Фелипе прикинулся простачком.
– Недостает руководства? – удивленно воскликнул он. – А мессер аббат? А вы, святой отец? А уважаемый отец ключарь? Разве не правите вы трое всеми делами в таком же согласии, какое существует между тремя лицами пресвятой троицы?!
Дон Марио мрачно усмехнулся:
– Я не сказал бы этого другому, но ты, сын мой, по-видимому, заслуживаешь доверия. Я чувствую в себе великие возможности выдвинуть нашу обитель на первое место в христианском мире, но есть враждебная сила, которая мешает осуществить мои планы…
«Все понятно! – подумал Фелипе. – Вам, мессер приор, хочется спихнуть мессера аббата, чтобы сесть на его место…»
Вслух он сказал:
– Я не понимаю, на кого вы намекаете, мессер!
– Nomina sunt odiosa! – важно возразил приор, и Бруно чуть не рассмеялся: до того сходны были приемы, при помощи которых аббат и приор старались очернить один другого.
Дон Марио решил, что им для первого раза сказано достаточно. Он отпустил новиция со словами:
– Подумай обо всем, что ты от меня услышал, и осмотрительно избери свою дорогу. Неверная тропа приводит путника к гибели!

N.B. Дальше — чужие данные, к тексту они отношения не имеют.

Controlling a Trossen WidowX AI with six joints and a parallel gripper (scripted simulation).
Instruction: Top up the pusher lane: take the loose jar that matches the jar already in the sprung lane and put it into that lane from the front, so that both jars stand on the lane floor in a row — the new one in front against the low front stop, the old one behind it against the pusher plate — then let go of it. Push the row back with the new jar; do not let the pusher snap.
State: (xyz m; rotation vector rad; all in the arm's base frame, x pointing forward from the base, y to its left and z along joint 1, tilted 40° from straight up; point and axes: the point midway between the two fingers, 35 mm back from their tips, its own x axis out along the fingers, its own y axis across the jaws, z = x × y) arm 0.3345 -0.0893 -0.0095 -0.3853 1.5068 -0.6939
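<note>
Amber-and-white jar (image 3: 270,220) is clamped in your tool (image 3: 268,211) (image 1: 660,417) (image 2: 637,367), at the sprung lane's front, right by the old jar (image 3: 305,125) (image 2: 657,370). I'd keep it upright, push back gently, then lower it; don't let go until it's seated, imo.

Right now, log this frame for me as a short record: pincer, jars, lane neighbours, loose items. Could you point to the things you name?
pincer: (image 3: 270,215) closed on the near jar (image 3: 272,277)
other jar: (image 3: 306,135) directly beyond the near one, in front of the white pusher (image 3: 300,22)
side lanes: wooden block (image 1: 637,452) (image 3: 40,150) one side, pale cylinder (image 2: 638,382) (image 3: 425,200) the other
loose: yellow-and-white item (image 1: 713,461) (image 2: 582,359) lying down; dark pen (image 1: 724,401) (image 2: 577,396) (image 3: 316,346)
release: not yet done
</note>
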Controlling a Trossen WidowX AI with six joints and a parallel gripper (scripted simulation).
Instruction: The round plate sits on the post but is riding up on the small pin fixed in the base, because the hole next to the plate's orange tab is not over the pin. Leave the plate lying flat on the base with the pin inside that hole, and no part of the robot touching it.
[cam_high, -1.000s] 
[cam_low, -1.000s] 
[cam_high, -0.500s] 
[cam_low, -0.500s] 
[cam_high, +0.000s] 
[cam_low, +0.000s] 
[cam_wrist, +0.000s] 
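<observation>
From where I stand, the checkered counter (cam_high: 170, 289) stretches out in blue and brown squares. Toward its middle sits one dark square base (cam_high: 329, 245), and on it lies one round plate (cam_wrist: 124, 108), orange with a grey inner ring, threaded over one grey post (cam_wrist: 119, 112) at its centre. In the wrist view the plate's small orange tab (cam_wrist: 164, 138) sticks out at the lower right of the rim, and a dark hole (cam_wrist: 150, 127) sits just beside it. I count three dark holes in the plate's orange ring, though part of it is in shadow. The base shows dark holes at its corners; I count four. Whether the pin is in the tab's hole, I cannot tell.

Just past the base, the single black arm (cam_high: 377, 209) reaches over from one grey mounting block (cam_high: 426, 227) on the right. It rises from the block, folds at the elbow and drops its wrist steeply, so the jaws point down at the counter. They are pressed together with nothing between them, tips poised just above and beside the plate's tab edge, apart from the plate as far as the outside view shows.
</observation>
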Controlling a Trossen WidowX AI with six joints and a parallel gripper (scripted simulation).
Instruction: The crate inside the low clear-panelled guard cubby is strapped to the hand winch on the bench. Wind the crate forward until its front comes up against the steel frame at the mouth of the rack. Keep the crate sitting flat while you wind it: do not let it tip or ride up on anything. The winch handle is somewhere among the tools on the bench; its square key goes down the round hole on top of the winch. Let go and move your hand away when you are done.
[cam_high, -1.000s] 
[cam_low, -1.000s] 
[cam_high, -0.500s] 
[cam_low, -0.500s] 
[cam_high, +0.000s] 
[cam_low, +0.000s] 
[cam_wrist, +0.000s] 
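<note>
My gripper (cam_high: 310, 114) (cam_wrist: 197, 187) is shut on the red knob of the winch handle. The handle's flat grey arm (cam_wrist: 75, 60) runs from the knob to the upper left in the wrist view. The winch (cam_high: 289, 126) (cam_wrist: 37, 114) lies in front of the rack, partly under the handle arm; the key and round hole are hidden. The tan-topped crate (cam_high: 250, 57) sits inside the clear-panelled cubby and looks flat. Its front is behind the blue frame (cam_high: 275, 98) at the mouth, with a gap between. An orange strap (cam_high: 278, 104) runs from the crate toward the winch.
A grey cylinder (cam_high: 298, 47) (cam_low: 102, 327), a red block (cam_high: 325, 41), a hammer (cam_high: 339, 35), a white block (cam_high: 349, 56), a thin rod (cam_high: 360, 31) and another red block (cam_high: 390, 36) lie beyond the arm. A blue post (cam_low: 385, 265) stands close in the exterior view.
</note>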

Прямая угроза прозвучала в этих словах, и Фелипе ее понял. Почтительно поклонившись, он ответил:
– Я буду осторожен, мессер!
Товарищи встретили Бруно расспросами.
– Мессер приор дал мне выговор за то, что я не очень усерден в отправлении религиозных обязанностей, – ответил Фелипе.
Школяры приняли этот ответ как отговорку, но больше приставать не стали.
А Фелипе, оставшись наедине с Сальваторо, без утайки рассказал обо всем, что произошло у приора.
Ронка ничуть не удивился.
– Я думал, ты давно знаешь, что между аббатом и приором идет тайная война. Тщеславие мессера приора не имеет пределов. – Сальваторо рассмеялся. – Мне недавно удалось подслушать разговор между доном Марио и одним священником, приехавшим в монастырь по каким-то делам. Приезжий, как видно, был хорошо осведомлен о притязаниях приора. Он поймал его в коридоре и обратился, поклонившись чуть не до земли: «Мессер аббат, разрешите мне представить вашему вниманию мою скромную особу…» Посмотрел бы ты, как просияло суровое лицо дона Марио. «Дорогой брат, – сказал он с глубоким вздохом, – вы ошиблись. Я не аббат, а только приор…» – «Не может быть! – горячо воскликнул священник. – С вашим величавым видом, с вашей внушительной осанкой… Нет, нет, для такого выдающегося человека, как вы, мессер, только кардинальская мантия была бы впору…» Хитрец получил лучшую келью, ему дали мягкую постель, за трапезой его сажали на лучшее место… Однако, – заметил Ронка, – твое дело обстоит скверно. Аббат и приор стараются перетянуть тебя каждый на свою сторону, и тебе придется решить, станешь ты паскуалистом или порчеллистом. Ведь они из кожи лезут вон, чтобы собрать себе побольше сторонников.
– Что посоветуешь мне ты, друг?
Сальваторо, подумав, ответил:
– Без сомнения, у приора есть сильные покровители и в Неаполе и в Риме, иначе аббат избавился бы от него. Но я полагаю, тебе надо держаться аббата: ведь вся власть в монастыре принадлежит ему.